- _EXERCISE DESCRIPTION_: Give back only the lines in the records below from the one with "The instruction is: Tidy" to the one with "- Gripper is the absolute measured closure", both inclusive, word for word.

===

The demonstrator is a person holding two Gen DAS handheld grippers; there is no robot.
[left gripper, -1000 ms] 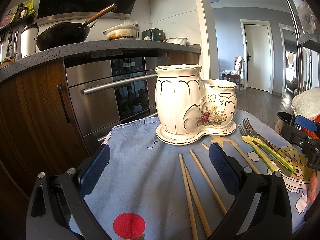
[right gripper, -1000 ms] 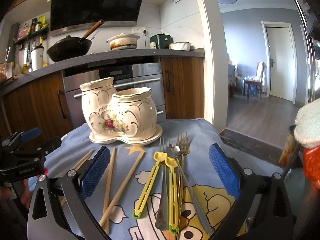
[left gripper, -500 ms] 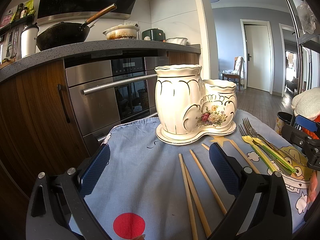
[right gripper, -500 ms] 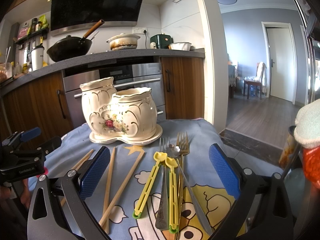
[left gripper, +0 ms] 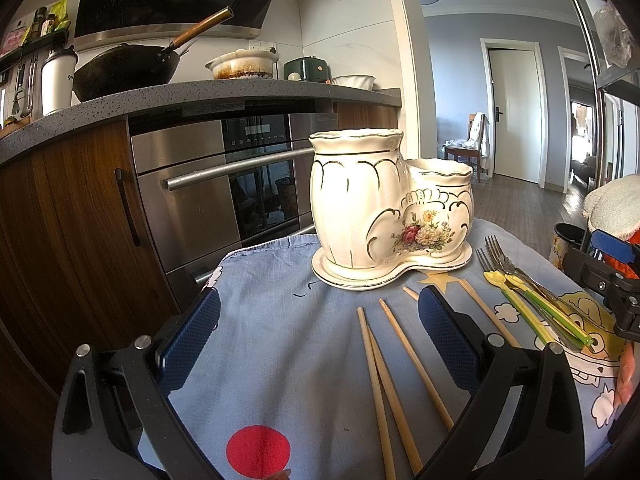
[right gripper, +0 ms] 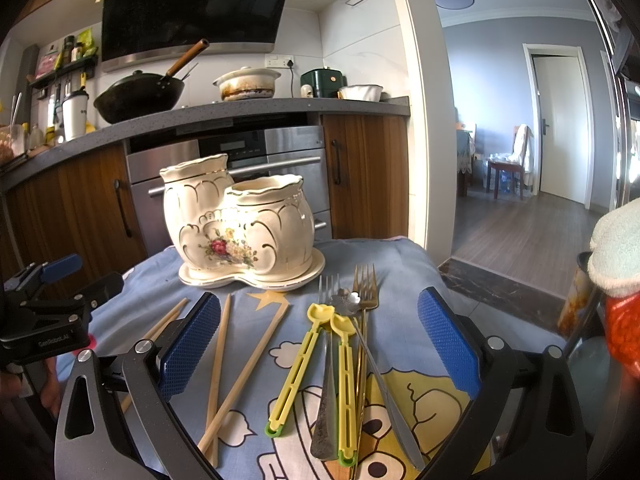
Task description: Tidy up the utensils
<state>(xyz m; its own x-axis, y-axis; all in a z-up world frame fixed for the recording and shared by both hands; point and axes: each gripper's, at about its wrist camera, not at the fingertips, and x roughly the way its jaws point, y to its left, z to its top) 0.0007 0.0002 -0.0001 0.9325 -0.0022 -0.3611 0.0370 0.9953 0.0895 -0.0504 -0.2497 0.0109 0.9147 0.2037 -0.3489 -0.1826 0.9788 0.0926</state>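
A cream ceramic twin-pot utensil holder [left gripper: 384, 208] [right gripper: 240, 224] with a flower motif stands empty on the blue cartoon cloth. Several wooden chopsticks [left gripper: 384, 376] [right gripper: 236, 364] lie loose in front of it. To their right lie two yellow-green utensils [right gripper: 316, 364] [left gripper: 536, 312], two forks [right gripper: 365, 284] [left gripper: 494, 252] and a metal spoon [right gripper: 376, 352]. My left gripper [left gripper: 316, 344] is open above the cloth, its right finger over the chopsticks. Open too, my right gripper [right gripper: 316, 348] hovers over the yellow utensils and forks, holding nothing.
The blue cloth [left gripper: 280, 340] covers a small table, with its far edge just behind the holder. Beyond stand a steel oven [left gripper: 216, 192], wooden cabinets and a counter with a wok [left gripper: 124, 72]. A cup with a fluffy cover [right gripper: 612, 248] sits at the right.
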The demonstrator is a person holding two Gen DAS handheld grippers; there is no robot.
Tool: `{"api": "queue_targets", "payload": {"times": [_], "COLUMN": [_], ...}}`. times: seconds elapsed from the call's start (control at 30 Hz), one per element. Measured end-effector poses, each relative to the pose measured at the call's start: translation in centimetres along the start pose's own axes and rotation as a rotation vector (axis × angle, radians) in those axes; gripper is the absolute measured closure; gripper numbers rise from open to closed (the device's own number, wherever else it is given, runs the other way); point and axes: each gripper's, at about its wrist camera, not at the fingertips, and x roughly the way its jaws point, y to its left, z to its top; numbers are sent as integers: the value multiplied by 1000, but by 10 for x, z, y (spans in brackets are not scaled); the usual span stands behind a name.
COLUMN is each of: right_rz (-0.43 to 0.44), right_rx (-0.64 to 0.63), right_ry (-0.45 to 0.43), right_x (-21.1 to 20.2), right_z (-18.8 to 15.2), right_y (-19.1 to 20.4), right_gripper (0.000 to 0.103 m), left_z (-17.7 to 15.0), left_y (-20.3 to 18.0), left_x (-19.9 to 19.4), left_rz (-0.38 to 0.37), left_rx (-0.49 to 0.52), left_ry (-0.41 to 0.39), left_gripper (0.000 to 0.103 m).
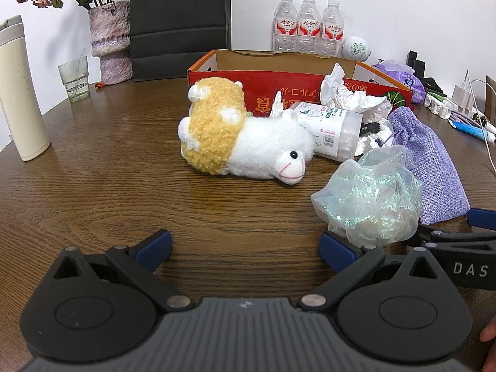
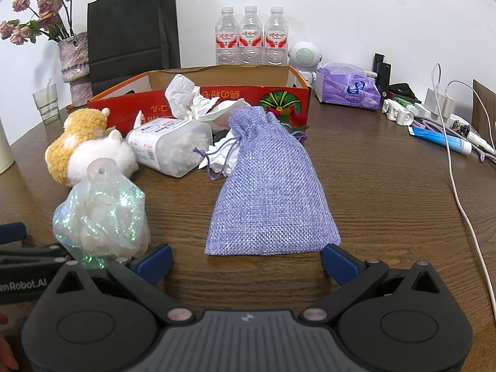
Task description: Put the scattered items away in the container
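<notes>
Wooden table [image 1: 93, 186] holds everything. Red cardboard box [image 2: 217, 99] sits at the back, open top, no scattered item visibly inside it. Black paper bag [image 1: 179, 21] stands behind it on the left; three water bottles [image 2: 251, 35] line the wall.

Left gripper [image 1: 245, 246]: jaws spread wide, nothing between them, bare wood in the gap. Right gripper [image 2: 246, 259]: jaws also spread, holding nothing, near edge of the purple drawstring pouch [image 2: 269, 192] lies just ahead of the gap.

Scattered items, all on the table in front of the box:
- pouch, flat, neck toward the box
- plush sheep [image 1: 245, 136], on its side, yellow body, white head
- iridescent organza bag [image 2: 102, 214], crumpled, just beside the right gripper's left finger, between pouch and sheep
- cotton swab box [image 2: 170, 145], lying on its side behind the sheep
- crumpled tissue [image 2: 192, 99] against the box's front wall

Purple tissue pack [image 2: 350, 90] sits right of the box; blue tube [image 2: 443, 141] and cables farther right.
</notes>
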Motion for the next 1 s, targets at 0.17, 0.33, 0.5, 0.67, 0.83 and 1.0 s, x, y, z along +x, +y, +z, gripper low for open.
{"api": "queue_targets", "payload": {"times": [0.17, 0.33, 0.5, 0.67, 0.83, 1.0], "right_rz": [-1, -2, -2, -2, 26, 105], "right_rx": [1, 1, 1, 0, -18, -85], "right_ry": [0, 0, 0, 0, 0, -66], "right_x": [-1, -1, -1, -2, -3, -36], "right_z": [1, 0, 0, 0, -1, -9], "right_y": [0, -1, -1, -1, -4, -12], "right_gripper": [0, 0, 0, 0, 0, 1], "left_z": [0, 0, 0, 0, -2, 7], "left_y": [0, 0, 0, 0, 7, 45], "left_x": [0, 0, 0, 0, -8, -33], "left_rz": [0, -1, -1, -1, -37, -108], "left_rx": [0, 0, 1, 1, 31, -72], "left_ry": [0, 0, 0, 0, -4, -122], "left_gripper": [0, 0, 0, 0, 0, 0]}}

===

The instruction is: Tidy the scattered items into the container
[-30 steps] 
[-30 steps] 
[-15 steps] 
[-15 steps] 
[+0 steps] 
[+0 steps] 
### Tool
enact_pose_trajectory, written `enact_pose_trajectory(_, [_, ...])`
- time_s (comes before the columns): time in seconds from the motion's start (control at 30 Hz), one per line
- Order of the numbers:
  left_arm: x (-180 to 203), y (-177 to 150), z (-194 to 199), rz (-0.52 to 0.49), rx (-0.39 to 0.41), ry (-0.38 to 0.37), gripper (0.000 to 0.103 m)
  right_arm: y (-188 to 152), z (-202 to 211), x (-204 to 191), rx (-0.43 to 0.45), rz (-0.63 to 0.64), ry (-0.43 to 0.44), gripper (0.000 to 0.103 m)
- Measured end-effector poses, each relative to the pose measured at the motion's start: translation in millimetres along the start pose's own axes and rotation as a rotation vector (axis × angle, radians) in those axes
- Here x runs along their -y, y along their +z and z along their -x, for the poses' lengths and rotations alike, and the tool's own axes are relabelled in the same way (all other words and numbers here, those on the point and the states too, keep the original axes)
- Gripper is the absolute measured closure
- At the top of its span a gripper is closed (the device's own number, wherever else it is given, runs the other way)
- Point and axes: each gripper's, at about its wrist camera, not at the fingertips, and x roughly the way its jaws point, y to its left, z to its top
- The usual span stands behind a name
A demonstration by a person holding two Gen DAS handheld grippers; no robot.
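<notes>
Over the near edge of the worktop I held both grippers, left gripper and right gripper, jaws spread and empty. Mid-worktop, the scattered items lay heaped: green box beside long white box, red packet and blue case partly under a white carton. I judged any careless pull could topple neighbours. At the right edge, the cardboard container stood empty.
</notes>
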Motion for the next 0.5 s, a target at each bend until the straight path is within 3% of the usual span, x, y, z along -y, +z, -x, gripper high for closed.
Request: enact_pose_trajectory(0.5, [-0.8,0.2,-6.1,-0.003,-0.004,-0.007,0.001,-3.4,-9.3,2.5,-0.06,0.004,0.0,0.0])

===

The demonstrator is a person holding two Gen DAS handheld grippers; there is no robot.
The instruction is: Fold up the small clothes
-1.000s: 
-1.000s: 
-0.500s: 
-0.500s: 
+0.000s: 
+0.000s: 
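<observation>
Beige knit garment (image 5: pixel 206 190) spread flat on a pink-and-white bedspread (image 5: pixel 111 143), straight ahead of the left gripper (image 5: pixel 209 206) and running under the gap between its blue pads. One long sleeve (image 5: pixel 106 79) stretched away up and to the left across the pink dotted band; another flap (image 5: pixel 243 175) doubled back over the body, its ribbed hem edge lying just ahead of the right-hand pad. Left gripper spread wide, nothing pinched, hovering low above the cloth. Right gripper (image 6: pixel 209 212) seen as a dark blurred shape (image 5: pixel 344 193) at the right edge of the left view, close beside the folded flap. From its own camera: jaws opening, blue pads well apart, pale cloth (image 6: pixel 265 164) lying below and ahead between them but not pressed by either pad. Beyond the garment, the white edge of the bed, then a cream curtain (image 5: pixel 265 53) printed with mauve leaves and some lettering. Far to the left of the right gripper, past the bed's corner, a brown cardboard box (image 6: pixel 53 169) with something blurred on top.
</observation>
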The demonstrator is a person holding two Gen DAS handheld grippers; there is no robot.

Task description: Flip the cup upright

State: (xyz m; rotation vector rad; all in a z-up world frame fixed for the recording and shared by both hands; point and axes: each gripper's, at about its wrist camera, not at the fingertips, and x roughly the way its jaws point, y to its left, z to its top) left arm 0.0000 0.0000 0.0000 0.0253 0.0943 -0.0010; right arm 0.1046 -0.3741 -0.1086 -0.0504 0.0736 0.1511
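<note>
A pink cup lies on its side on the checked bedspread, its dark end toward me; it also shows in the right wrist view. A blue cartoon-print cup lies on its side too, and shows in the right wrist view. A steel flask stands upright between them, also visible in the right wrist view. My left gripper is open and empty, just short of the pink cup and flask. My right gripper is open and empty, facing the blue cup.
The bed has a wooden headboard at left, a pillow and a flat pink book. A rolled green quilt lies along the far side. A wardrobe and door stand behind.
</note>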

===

- _RESULT FOR THIS EXERCISE_:
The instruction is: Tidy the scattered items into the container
[-30 steps] 
[-30 steps] 
[-15 steps] 
[-15 steps] 
[+0 steps] 
[+0 steps] 
### Tool
enact_pose_trajectory, written `enact_pose_trajectory(_, [_, ...])`
- time_s (comes before the columns): time in seconds from the motion's start (control at 30 Hz), one per line
- Order of the numbers:
  left_arm: x (-180 to 203), y (-177 to 150), z (-194 to 199), rz (-0.52 to 0.49), rx (-0.39 to 0.41), ry (-0.38 to 0.37), gripper (0.000 to 0.103 m)
  right_arm: y (-188 to 152), z (-202 to 211), x (-204 to 191), rx (-0.43 to 0.45), rz (-0.63 to 0.64), ry (-0.43 to 0.44), gripper (0.000 to 0.103 m)
- Measured end-effector poses, each relative to the pose measured at the motion's start: translation in millimetres along the start pose's own axes and rotation as a rotation vector (axis × angle, radians) in those axes
- Here x runs along their -y, y along their +z and z along their -x, for the poses' lengths and rotations alike, and the tool's own axes are relabelled in the same way (all other words and numbers here, those on the point and the states too, keep the original axes)
- Gripper is the absolute measured closure

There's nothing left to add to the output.